**Problem:** Could you write out exactly the lines from the one that contains "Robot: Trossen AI" through the last line of the listing below, both included and nothing more?

**Supplied data:**
*** Block opens ***
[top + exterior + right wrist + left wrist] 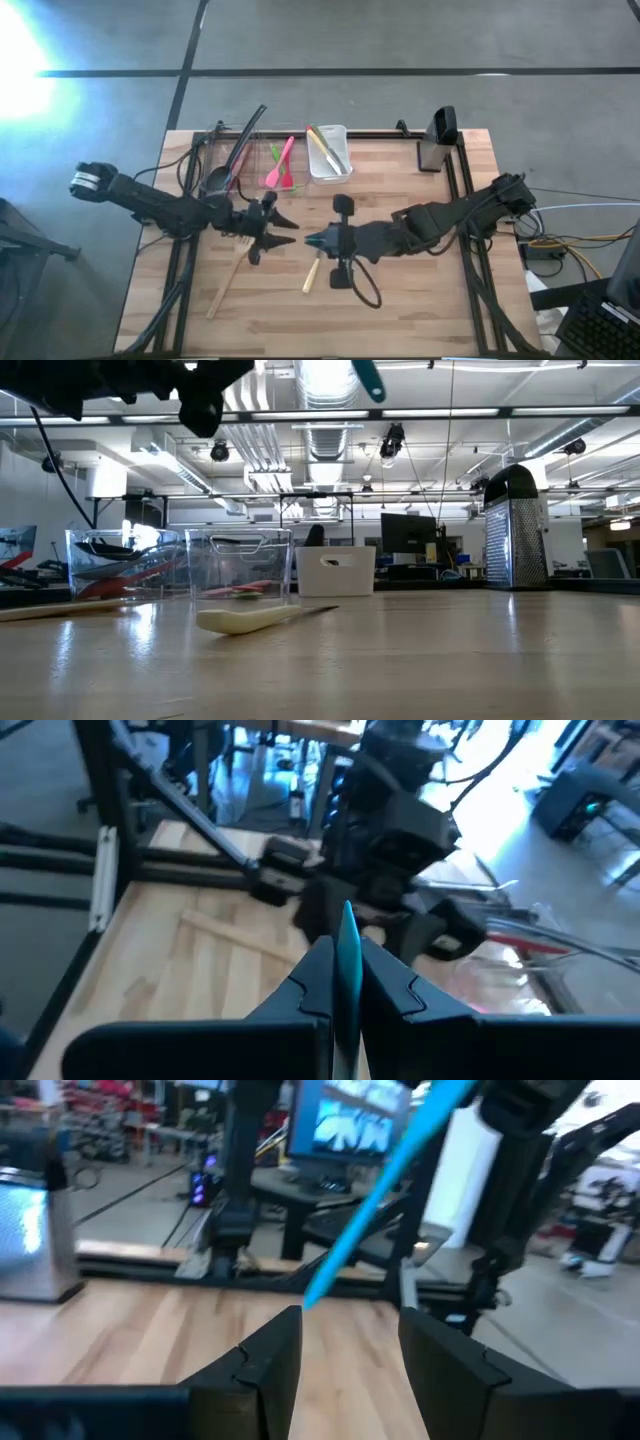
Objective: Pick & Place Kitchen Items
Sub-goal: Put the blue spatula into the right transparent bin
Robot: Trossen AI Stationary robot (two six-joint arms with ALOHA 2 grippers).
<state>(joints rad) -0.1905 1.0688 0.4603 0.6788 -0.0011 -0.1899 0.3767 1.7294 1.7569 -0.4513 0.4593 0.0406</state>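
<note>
High view centre: the right hand (312, 240) is clenched on a teal utensil (347, 955), lifted off the counter (420, 300), facing the released left hand (290, 232); a handover or carry to a bin (328, 152) seems next.

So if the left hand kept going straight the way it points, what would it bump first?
Probably the blue stick that the right hand holds shut. It crosses just ahead of the open left hand; how far ahead is hard to judge.
</note>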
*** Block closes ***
**Exercise result:**
Robot: Trossen AI Stationary robot (two six-joint arms with ALOHA 2 grippers).
<state>(joints rad) -0.1905 1.0688 0.4603 0.6788 -0.0011 -0.1899 0.3767 1.7294 1.7569 -0.4513 0.4593 0.0406</state>
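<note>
High view centre: the right hand (312, 240) is clenched on a teal utensil (347, 955), lifted off the counter (420, 300), facing the released left hand (290, 232); a handover or carry to a bin (328, 152) seems next.

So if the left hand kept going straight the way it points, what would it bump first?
Probably the blue stick that the right hand holds shut. It crosses just ahead of the open left hand; how far ahead is hard to judge.
</note>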

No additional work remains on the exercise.